If you modify or replace the message status flags with something else,
you're no longer talking about maildir-maildirs. It's now something else.
> (The fact that as a message changes status its filename changes
> does cause and has caused difficulties with parallel uses of Maildirs by
> multiple entities.
Only if those entities are not prepared to handle this eventuality.
> S> With an average-sized mailbox containing thousands of messages,
> S> it means that you will have thousands of small files lying around.
> S> Windows fares very poorly with handling directories with large
> S> numbers of files.
>
> False. Several filesystem formats, such as FAT, fare very poorly with
> handling large directories. But "FAT" is (obviously) not synonymous with
> "Windows", and furthermore there are filesystem formats available for Windows
> NT whose performance with large directories is better than that of FAT.
Is that why Linux+Samba spanks NT's monkey on the same hardware?
> Indeed, one only has to realise that the BSD Unix FFS format has the *exact
> same problem* with large directories, because like FAT it too stores
> directories as simple linear lists, to realise that this is *not* a Windows
> problem.
It's more than just the linear directory. Take FFS with a directory
containing ten thousand files, then take NT with the same. No comparison
whatsoever. And there won't be much of a difference between FAT and NTFS.
> (Failing to realise that poor choice of filesystem format will affect Unix
> softwares too, because the problem is in the filesystem format and not in the
> operating system, is a common mistake made by mail administrators on Unix
> systems, incidentally.
FAT: two decades' worth of revisions, and two decades worth of
backwards-compatibility crap. End result: a turd inside a turd inside a
turd to the n'th generation.
NTFS: one massive hairball. Its primary purpose is to raise the
interoperability bar to prevent access to the filesystem from non-Microsoft
technologies. Unnecessarily complicated, overengineered turkey.
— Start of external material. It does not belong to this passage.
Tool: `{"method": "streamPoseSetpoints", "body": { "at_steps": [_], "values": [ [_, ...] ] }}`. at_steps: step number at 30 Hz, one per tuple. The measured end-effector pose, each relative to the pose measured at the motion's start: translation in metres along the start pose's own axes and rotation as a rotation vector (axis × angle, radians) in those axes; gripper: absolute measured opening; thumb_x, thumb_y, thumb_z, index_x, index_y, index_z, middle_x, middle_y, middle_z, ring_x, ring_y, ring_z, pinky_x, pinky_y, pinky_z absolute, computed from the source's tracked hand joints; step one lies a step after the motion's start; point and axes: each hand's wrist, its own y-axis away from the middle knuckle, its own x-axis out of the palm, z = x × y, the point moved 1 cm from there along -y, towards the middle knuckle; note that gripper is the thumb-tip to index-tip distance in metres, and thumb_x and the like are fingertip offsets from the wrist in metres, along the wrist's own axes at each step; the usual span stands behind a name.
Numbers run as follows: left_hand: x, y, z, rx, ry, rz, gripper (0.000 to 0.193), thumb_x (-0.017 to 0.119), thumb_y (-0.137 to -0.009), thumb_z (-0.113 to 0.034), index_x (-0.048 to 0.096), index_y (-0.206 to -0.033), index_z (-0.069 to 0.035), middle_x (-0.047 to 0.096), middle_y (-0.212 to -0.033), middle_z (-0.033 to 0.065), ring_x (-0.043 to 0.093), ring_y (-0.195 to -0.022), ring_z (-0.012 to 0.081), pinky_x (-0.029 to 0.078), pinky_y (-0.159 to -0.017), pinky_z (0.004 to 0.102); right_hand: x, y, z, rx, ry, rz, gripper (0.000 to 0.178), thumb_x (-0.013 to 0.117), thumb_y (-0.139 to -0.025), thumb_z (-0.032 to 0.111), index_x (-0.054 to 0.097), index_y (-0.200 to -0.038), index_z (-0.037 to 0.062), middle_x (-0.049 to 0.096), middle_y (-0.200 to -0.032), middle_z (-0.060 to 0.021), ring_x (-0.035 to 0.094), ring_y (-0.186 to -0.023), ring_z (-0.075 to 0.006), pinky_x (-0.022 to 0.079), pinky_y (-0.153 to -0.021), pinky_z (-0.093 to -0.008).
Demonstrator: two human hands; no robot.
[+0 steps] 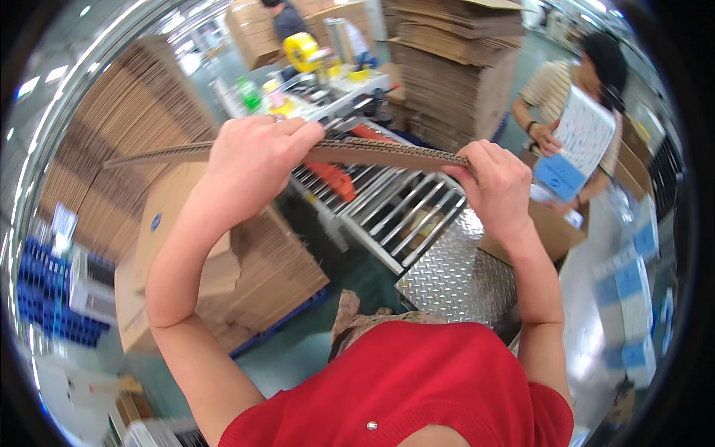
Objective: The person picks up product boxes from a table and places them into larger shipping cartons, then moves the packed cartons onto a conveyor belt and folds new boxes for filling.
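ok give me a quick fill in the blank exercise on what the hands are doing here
1. Both hands, the left hand and the right hand, grip a flattened sheet of ____.
2. Below the cardboard sheet runs a conveyor made of metal ____.
3. The person whose hands these are wears a top coloured ____.
4. A co-worker at the right holds a white and ____ package.

Missing words: cardboard; rollers; red; blue
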Motion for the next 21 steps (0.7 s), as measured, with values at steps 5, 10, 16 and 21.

In both cases you have massive amounts of bloat to cut through, before you
get to the files themselves.
Unix/Linux filesystems, on the other hand, are models of simplicity. I'll
take a filesystem benchmark of Linux ext3 against NT or XP, on the same
hardware, any time.
> S> Linux, and Unix, handles directories containing large number
> S> of files much better than Windows.
>
> False. As explained above. Poor handling for large directories is just as
> much a Linux and a Unix problem as it is a Windows problem, because it is a
> *filesystem format* problem.
There are “filesystem format” problems, and there are “filesystem format”
problems caused by decades' worth of backward-compatibility hacks (MICROS~1
anyone?) and artificially-overengineered bloat.
> MSDN is, as is all too often the case, oversimplified to the point of being
> wrong. NTFS has an inode analogue, the file's index in the MFT. With a
> little work, it is possible to retrieve a volume-wide unique identifier for a
> file on NTFS in a Windows NT program.
“A little work” versus a plain, garden-variety, system call. Multiply by a
few hundred thousand, and you'll get the answer of why Samba is a better SMB
server than NT/XP itself.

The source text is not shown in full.